Aphorismes sous la lune et autres pensées sauvages (2008)

Qu'est-ce qui fait rugir les quarantièmes?
Qu'a fait de mal la pelouse pour qu'on l'interdise?
Pour un trèfle à quatre feuilles, la chance c'est quand personne ne le trouve.
L'arbre du jardin d'Eden aurait dû être un pêcher.
Le pépiement des passereaux intime au jour l'ordre de se lever.
Araignée: huit pattes de trop.
Planter une croix en haut d'une montagne, c'est croire que la montagne ne suffit pas.
Au bivouac, on regarde un feu de bois comme s'il allait nous dire quelque chose.
Si l'homme était un loup pour l'homme, il laisserait le loup tranquille.
Le miroir, meilleur ami de l'homme.
La toile: pensée de l'araignée dont elle ne perd jamais le fil.
Les carottes prouvent qu'il ne suffit pas de faire l'autruche pour échapper à l'appétit de l'homme.
Un fleuve libertin: son lit connaît l'affluence.
L'avalanche: mauvais penchant de la montagne.
Chaque oiseau choisit sa branche à l'université des arbres.
Sous la pluie, la poule mouillée est celle qui a eu le courgae de ne pas aller s'abriter.
A chaque naissance de baleine, la mer fait une vague.
Un cadavre est pesant du poids de ses regrets.

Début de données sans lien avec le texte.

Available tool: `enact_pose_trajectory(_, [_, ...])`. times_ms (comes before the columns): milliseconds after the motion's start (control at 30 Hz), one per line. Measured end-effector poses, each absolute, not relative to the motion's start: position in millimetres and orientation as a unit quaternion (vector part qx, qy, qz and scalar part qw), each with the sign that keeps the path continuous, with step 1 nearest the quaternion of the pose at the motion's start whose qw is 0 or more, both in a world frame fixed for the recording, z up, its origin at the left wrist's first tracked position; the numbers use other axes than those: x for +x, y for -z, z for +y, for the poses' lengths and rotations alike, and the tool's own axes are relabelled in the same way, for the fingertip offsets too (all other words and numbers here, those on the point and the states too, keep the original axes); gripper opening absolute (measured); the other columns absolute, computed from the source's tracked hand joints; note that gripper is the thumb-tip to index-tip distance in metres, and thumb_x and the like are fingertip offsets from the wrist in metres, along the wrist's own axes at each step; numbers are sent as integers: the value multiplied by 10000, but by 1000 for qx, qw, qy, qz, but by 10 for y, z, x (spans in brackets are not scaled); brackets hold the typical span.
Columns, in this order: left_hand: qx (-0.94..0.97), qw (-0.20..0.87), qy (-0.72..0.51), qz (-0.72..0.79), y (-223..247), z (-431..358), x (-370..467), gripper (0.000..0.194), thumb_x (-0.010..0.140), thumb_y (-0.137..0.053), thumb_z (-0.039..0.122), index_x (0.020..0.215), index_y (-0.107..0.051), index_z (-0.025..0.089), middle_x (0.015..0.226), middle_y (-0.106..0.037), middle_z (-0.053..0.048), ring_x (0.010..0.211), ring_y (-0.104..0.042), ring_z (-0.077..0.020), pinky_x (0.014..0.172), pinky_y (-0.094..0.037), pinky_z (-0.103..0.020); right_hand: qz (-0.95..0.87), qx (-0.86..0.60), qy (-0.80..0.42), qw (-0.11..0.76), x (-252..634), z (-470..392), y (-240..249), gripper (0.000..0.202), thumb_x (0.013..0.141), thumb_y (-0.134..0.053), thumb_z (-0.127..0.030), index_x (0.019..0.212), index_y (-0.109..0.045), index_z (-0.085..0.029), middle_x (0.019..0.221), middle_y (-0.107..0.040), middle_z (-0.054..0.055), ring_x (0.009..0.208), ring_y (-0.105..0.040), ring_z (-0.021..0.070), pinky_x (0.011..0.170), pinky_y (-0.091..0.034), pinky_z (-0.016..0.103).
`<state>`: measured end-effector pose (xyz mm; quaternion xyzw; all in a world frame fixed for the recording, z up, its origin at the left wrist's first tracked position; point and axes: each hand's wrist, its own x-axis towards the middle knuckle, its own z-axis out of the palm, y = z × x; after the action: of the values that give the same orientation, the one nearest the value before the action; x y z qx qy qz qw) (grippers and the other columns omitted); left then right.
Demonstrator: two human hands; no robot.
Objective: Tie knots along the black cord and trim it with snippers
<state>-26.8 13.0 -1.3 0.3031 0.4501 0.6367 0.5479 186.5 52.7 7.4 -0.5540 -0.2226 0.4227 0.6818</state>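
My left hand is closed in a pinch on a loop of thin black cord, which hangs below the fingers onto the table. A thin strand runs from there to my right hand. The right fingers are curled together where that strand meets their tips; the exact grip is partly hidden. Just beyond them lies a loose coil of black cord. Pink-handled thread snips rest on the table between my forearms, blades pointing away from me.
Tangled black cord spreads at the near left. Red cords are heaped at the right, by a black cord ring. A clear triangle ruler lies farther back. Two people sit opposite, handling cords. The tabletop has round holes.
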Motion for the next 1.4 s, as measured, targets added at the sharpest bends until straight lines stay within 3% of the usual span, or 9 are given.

Pétrole: énergie que le temps met à notre disposition pour nous affranchir de l'espace.
L'homme est l'esclave du café noir: chaque matin, coup de fouet.

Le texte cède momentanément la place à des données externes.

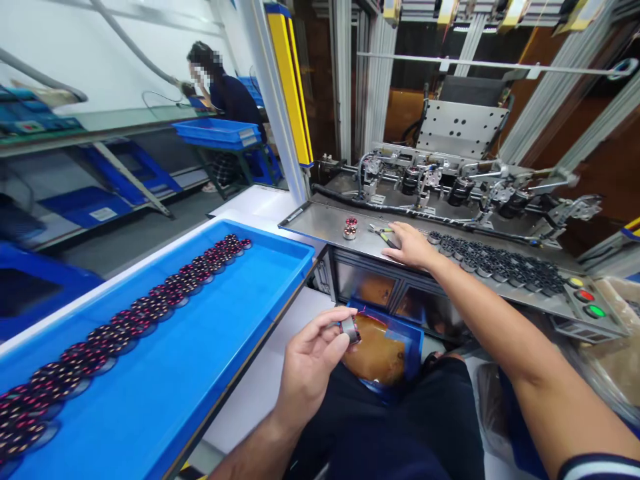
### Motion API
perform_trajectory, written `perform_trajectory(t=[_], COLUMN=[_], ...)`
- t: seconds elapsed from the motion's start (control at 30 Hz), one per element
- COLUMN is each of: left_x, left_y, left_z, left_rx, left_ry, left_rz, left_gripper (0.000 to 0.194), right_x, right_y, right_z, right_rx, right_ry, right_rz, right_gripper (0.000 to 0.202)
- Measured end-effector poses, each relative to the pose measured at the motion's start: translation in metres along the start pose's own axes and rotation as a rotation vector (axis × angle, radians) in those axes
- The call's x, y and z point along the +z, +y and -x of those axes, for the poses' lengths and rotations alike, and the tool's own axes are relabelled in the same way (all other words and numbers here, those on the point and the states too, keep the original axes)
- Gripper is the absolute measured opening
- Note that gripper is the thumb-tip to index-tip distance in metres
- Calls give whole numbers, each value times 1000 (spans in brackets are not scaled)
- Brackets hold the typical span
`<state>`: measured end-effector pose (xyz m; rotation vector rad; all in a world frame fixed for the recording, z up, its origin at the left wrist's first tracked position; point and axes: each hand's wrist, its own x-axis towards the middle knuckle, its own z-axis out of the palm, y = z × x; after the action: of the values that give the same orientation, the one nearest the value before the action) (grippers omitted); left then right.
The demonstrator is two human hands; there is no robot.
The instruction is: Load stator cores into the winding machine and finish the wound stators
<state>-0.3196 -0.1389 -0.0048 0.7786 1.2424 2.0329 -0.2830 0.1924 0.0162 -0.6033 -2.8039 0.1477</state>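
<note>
My left hand [313,360] pinches a small round motor stator [349,330] between thumb and fingers, above my lap. Its side is grey metal, and thin red wire shows at its upper edge. On the metal worktop [320,223], my right hand [413,245] has thumb and fingers around the handles of small wire cutters [384,235]. The jaws point left, toward two wound stators [350,230] standing close together. To the right of that hand lie rows of dark, unwound stator cores [500,261].
A long blue tray [240,300] at left holds rows of wound stators [165,293]. Behind the worktop stands a winding machine [450,180]; its coloured buttons [585,295] are at right. A blue bin [413,340] sits below. Another person [230,97] sits at the far left.
</note>
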Motion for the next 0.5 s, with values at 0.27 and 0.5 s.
perform_trajectory(t=[0.27,0.5], left_x=[-4,3], left_y=[9,5], left_z=[2,4], left_rx=[59,38], left_ry=[105,94], left_rz=[-2,-2], left_gripper=[13,11], right_x=[15,-19], right_y=[11,10], right_z=[-2,19], right_rx=[46,164], right_ry=[-59,9], right_rz=[-62,-411], right_gripper=[60,47])
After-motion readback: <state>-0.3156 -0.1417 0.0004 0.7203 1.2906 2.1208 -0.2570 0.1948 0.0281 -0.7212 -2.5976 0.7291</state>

Chasseur: vandale qui détruit les oeuvres de Pan.
Il y a des influences intellectuelles semblables aux méduses: corps mou mais longs tentacules.
Les oiseaux chantent parce qu'ils sont heureux.
Un soldat meurt en criant «maman»: il s'acquitte par son dernier mot de sa première vision.
Le rouge de la viande me monte au front quand je pense à la vache.